Sólo una vez escuché a la abuela regañarlo. Tendría unos doce años y había sacado del armario el vestido azul que Lola usaba para ir a misa. Dijo que quería ver a la Virgen, pero la abuela le metió una gritiza y le sugirió que rezara para quitarse esas mañas. Nos tiramos por lo menos seis tardes escuchándolo declamar el mea culpa.
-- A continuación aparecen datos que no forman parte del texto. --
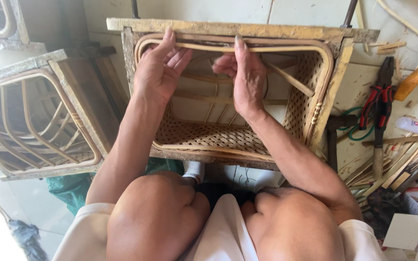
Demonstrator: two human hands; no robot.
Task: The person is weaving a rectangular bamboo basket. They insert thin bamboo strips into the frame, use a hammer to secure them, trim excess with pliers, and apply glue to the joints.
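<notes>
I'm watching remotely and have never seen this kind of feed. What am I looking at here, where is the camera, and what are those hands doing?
There is one picture, taken by a camera worn on a person's head, looking down past their bare knees. No machine is involved: these are the person's own two hands. The left hand and right hand both press a thin cane strip against the far inner rim of a woven basket that sits inside a worn wooden frame. A second frame with bent cane ribs stands to the left. To the right, on the floor, lie red-handled pliers, an orange-handled tool and loose cane strips.
</notes>
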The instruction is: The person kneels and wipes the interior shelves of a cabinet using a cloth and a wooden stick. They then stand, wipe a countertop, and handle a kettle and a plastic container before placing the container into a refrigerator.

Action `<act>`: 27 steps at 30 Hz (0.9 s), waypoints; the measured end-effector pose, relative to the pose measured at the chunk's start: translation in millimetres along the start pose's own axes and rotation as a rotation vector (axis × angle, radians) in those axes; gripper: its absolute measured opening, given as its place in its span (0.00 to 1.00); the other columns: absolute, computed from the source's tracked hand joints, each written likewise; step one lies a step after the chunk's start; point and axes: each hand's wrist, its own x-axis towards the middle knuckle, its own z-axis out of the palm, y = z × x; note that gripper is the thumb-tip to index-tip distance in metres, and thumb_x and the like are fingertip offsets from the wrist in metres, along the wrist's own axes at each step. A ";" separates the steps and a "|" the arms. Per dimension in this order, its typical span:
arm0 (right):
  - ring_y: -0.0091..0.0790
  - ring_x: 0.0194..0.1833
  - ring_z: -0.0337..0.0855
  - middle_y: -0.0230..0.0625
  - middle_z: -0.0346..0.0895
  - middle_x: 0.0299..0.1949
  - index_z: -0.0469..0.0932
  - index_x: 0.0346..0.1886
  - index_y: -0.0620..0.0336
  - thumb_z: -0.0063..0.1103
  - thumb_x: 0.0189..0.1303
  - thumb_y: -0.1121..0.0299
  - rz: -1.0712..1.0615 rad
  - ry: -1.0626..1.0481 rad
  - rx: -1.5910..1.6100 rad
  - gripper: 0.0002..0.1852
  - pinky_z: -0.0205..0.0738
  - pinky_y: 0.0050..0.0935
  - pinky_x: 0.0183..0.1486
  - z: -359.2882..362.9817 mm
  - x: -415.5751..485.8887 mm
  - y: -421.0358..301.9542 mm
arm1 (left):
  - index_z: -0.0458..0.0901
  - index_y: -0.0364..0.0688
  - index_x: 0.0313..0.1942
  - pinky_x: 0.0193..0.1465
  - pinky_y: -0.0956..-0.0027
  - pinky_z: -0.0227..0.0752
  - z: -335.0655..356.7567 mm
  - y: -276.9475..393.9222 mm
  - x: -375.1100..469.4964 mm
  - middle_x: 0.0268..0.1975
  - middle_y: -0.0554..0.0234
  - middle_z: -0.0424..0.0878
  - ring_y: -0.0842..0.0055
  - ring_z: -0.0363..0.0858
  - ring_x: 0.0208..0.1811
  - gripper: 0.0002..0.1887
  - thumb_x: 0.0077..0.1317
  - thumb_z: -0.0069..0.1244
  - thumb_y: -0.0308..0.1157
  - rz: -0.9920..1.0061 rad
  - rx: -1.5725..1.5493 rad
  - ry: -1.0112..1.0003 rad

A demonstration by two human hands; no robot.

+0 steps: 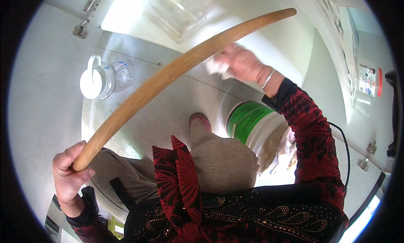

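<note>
A long wooden rolling pin (176, 67), bowed by the lens, slants from lower left to upper right across the view. Its lower left end is gripped between the thumb and fingers of my left hand (70, 172). My right hand (242, 64), slightly blurred, is closed on a crumpled white cloth or tissue (217, 68) just below the upper half of the pin. Whether the cloth touches the wood cannot be told.
A clear plastic jug with a white lid (91, 83) stands at left. A white bucket with a green label (249, 120) is by my knee. Clear plastic container (181, 20) at top, red-lidded jar (369, 80) at right, cabinet hinges (81, 30) at upper left.
</note>
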 end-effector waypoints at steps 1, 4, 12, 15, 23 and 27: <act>0.46 0.46 0.71 0.37 0.70 0.42 0.74 0.41 0.47 0.59 0.38 0.80 -0.054 -0.102 0.030 0.22 0.68 0.38 0.49 0.8 1.8 -13.4 | 0.77 0.38 0.49 0.56 0.73 0.64 -0.4 -1.0 0.8 0.48 0.61 0.79 0.77 0.76 0.49 0.34 0.34 0.59 0.12 0.013 0.027 0.003; 0.43 0.49 0.71 0.37 0.70 0.44 0.73 0.41 0.48 0.56 0.40 0.81 0.044 -0.281 0.426 0.22 0.67 0.32 0.51 -10.5 -7.9 -21.8 | 0.77 0.37 0.49 0.56 0.72 0.64 -2.0 -2.7 2.1 0.48 0.61 0.79 0.77 0.75 0.49 0.33 0.35 0.60 0.14 0.015 -0.049 0.003; 0.34 0.46 0.75 0.40 0.74 0.47 0.70 0.50 0.59 0.57 0.45 0.73 0.761 0.371 0.311 0.23 0.70 0.29 0.49 -68.7 -142.1 142.8 | 0.76 0.38 0.50 0.53 0.75 0.65 8.0 -7.6 3.1 0.46 0.64 0.80 0.79 0.76 0.46 0.34 0.35 0.62 0.17 -0.061 -0.044 0.089; 0.33 0.44 0.75 0.41 0.74 0.43 0.67 0.52 0.60 0.55 0.48 0.71 1.120 0.453 0.241 0.24 0.71 0.27 0.45 -43.2 -207.8 206.9 | 0.77 0.38 0.49 0.52 0.75 0.65 16.5 -5.5 6.9 0.45 0.64 0.80 0.79 0.76 0.45 0.34 0.34 0.62 0.17 -0.088 -0.072 0.115; 0.51 0.64 0.55 0.52 0.50 0.65 0.57 0.63 0.62 0.40 0.61 0.63 0.776 -0.188 -0.803 0.26 0.53 0.35 0.65 2.4 -189.3 318.8 | 0.77 0.36 0.48 0.49 0.75 0.67 30.0 16.8 13.6 0.41 0.62 0.82 0.78 0.78 0.41 0.34 0.32 0.63 0.17 -0.069 -0.053 0.130; 0.51 0.63 0.57 0.51 0.55 0.64 0.56 0.64 0.58 0.47 0.58 0.59 0.937 -0.096 -0.385 0.30 0.54 0.37 0.64 -36.5 -97.6 328.3 | 0.77 0.36 0.48 0.48 0.76 0.67 32.7 23.6 13.7 0.40 0.62 0.82 0.79 0.78 0.39 0.34 0.32 0.65 0.19 -0.109 0.007 0.167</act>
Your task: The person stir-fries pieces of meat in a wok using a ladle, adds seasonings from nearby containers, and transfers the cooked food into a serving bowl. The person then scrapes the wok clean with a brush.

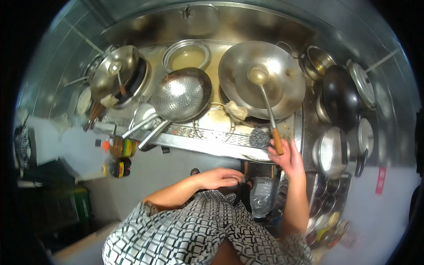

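Observation:
My right hand (287, 157) is at the stove's front edge, fingers apart around the wooden handle end of a steel ladle (259, 75); whether it grips the handle is unclear. The ladle's bowl rests in a large steel wok (232, 69). Just left of the fingers lies a metal scouring pad (260, 137). A crumpled cloth (236, 111) sits at the wok's near rim. My left hand (222, 178) hovers in front of my body and holds nothing visible. Beyond it, a perforated metal strainer (182, 94) lies over the stove, near a round pot of cloudy liquid (187, 59).
A second wok (127, 56) with a ladle stands at left. Bottles (123, 148) stand below it. At right are a black wok (341, 96), steel bowls (318, 61) and lids (361, 84). The stove's metal front edge (212, 147) runs before me.

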A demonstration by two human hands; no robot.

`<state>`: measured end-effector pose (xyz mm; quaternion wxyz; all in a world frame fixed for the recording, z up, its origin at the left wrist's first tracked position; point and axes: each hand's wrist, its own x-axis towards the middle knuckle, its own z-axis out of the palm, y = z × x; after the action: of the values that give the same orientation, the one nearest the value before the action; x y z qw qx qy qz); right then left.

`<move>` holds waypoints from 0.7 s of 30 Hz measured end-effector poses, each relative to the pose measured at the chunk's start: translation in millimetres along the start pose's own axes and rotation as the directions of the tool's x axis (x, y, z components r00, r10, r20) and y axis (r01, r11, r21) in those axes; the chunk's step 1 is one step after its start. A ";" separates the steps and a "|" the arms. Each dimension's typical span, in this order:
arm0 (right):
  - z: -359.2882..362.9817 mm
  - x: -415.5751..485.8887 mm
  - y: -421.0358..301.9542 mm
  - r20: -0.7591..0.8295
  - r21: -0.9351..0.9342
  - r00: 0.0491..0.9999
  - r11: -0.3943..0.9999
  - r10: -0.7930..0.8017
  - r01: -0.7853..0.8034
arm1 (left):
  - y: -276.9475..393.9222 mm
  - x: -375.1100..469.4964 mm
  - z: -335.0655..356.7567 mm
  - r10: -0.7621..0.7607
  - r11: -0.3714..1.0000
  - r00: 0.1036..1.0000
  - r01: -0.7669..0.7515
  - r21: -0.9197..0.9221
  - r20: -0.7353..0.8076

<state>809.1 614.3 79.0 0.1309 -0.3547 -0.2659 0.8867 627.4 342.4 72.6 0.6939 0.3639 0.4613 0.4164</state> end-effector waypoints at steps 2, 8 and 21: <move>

Si dejamos de pasar tiempo con él fue porque, después de eso, se dedicó a hacer horas extra en la iglesia. Los domingos, tras asegurarse de que las flores estuvieran impecables, mi hermano se erigía en rey de los monaguillos, que lo odiaban tanto como estos a los que ahora fulmina con la mirada y a los que parece querer matar a palos.
—Mírale los ojos —me repite Mariana.
Por fin lo veo de veras entre tanto púrpura: solo, tan solo y tan chico como cuando me apretaba el antebrazo y preguntaba por los conejos muertos. Y no es ángel plateado, ni es Su Santidad, ni es devoto, ni le hace falta ningún güero. No le importan los santos, ni las procesiones, ni las beatas, ni siquiera los monaguillos insurrectos. Santiago, ahí, injertado en viejo cascarrabias, no es más que un niño raro, un niño triste. Y a mí me dan ganas de arrodillarme y rezar por primera vez desde la cachetada de Lola. Los ojos, es verdad, la clave está en los ojos. Pero no en los de mi hermano, esos ojos que pone de anciana frígida, sino en los de las estatuas que lo rodean. Vacíos y vidriosos, como si no se supiera si están a medio morirse.